The cup bemoans the fact that she is “een van duisende eenderse skepsels” (“one of thousands of similar creations”), hoping for a more unique, irreplaceable identity. The specificity of words are important to the cup; she purports to hate the Afrikaans word for a “tingling feeling” (“ek haat / die woord ‘tintel’”), seeking to pin down words and feelings as meanings. The cat, on the contrary, enjoys the indefinite. He attempts to define himself in a long, existential monologue, each label flowing seamlessly into the next, each equally accurate and insufficient to describe his feline mystique: “ek is twee derdes droom ek is spiere en rubber en rooi espresso en room ek is uitveër ek is inkpot ek is ernstig en geïrriteerd” (“I am two thirds dream I am muscles and rubber and red espresso and cream I am an eraser I am an inkpot I am serious and annoyed”). The cat is an eternal deferral of meaning and, as he switches code with the flick of a tail, signifies both in English and Afrikaans. A cat, a cut, ‘n kat, a copycat, he is a reminder that languages are just untranslated copies of one another.
*
From the interlingual to the intertextual (and perhaps the interlingual intertextual), another role Fotostaatmasjien’s abundance of quotations plays is to allow Slippers’ writing to enter into conversation with that of other poets, poets she reads, admires, mocks, dedicates her work to, and sometimes emulates. Throughout, there are appearances by Elizabeth Bachinsky, Tony Hoagland, Margaret Atwood, Charles Bukowski, Anne Sexton, Anne Carson, Anne Michaels and more. Within the Afrikaans literary tradition Antjie Krog, Ingrid Jonker, Breyten Breytenbach, Adam Small, Wilma Stockenström, T.T. Cloete, among others, stop by to say hi. While I hesitate to bring old Harold Bloom into this even as a counterexample, it is refreshing that Slippers’ work is completely divorced from any hint of “the anxiety of influence.” Instead of being restricted or intimidated by her literary predecessors, she invites them in, creating a social space in her work by deliberately engaging with that of other poets.

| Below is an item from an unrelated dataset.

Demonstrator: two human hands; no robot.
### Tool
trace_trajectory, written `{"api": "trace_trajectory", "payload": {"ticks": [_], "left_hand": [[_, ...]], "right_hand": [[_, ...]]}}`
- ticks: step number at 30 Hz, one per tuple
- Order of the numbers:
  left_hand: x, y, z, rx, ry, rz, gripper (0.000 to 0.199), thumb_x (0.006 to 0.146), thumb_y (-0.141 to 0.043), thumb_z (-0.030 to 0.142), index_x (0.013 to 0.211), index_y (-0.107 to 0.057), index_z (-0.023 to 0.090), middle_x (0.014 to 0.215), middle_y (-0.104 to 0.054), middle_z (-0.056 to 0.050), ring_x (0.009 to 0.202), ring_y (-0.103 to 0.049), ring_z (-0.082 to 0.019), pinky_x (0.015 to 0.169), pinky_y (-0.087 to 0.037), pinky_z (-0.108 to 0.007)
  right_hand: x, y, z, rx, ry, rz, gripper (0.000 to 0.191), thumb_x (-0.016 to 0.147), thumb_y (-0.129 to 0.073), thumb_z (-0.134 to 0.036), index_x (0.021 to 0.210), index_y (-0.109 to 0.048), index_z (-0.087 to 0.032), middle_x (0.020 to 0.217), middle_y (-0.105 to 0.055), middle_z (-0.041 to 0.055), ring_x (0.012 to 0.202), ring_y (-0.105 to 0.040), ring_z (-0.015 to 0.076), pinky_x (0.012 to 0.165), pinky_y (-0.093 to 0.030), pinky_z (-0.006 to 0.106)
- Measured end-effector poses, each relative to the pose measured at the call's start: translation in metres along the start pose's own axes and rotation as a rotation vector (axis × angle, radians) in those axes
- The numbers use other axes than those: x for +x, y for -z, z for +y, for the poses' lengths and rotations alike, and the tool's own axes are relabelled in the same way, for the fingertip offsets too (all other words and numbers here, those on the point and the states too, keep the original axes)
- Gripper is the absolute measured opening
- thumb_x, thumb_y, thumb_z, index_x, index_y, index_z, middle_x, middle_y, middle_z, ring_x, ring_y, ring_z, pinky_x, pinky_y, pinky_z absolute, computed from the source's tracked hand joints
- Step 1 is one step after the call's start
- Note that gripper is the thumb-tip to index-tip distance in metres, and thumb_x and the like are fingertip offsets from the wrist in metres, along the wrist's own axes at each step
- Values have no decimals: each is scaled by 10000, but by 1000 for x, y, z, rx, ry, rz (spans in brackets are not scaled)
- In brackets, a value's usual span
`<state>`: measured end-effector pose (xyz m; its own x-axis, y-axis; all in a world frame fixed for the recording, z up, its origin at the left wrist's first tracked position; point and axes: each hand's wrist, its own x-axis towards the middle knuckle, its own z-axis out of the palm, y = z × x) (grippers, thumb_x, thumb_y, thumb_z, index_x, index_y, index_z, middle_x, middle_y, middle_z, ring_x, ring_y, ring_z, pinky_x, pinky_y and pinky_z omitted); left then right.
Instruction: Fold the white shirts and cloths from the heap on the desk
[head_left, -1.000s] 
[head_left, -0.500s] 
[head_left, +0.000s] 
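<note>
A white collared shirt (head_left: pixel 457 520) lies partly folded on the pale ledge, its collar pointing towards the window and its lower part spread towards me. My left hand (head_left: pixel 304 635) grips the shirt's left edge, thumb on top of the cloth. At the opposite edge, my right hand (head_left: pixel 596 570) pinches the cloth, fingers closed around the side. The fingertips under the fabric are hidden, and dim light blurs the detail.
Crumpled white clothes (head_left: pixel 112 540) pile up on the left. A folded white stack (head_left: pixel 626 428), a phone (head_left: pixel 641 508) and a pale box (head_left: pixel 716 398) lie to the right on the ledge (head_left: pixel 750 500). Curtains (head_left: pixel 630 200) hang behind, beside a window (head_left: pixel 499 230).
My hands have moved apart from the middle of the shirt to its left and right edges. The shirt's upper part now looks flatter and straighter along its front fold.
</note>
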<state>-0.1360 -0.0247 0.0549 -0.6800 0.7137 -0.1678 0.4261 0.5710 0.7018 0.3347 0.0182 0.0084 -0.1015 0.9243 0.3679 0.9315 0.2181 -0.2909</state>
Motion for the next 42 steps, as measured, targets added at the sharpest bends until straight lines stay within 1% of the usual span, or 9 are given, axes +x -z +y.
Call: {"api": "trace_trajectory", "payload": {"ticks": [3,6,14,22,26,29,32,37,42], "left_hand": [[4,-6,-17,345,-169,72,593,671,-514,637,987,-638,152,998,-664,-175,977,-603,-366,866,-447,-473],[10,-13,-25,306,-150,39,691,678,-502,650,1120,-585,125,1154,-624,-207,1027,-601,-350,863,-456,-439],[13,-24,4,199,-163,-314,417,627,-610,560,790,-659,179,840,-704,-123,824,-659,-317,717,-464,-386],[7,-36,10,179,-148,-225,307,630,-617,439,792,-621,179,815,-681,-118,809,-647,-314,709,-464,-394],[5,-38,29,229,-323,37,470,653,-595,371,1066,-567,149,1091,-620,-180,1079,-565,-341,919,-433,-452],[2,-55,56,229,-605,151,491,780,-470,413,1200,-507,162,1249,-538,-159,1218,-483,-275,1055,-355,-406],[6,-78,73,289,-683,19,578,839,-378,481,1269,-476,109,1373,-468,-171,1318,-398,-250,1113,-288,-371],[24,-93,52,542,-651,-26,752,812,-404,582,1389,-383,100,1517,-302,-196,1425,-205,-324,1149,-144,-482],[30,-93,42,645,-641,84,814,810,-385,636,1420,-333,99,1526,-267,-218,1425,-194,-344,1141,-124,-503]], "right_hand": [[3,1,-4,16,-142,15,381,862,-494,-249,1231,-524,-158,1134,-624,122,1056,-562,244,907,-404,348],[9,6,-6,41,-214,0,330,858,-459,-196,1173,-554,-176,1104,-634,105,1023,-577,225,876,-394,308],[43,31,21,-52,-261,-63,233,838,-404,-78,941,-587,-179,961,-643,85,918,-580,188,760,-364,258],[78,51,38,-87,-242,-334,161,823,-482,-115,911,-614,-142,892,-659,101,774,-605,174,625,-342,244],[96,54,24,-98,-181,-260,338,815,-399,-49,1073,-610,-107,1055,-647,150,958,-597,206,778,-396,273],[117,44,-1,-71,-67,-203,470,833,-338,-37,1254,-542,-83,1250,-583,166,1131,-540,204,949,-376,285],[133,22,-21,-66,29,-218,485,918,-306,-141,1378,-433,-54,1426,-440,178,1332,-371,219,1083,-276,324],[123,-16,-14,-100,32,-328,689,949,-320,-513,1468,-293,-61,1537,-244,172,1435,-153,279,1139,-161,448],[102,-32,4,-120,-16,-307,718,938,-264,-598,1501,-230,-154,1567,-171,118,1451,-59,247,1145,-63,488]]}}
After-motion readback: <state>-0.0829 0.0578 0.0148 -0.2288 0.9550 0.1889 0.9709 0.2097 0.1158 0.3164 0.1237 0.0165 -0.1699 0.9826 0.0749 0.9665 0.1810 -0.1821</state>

In a marvelous poem, “Antjie Krog wat wag om te gebeur” (“Antjie Krog waiting to happen”), Slippers fearlessly places herself within an intergenerational writerly lineage with Antjie Krog—a famous Afrikaans poet producing ceaselessly since the ‘70s—listing ways in which she aspires to resemble the older poet. Waiting on an airport like Antjie, petting a shy cat like Antjie, wearing a black one-piece swimsuit like Antjie, these are similes not metaphors. While rubbing shoulders with a role model,
Slippers never replicates. She engages with a kind of slippage into influence tinged with individuality. It may be redundant to spell it out, but being influenced or inspired by another writer isn’t the same as copying that writer’s oeuvre, unless it is the positively inflected mode of copying that Slippers explores throughout this book.
Copying which means not writing in a void (“ek begin nooit ‘n gedig op ‘n leë bladsy nie ek copy en paste altyd eers iets om die proses aan die gang te kry” (“I never start writing a poem on an empty page I always copy and paste something to get the writing process going”)). Copying that is never identical. Copying that is a means to invigoration, rearticulation and self-expression. Copying that stands as an original.
*
In the margins of one of Slippers’ poem, during an epiphanic moment of reading, I pencil in an interpretative note that I now no longer understand:
stilte kan
‘n steuring wees
soos as mens beïnvloed is en dit nie aandui nie
word mens wakkerder as ‘n toewyding
(silence can
be disruptive
like if you’re influenced and don’t credit it
more alert than a dedication)
*
“Poems are translations from the silence” – Charles Simic
*
I wonder how silence and emptiness reproduce themselves. I wonder at the moment that copying stops embodying multiplication in favour of being. The stuttering stop, the dot dot dot of an ellipsis petering out into a copy of itself…
Bibi Slippers is a poet and journalist working in the TV industry. She has BA degrees in Fine Arts and Languages from the University of Pretoria and an MA in Creative Writing from the University of Stellenbosch. Fotostaatmasjien, released by Tafelberg in 2016, is her debut collection of poetry. She lives in Johannesburg.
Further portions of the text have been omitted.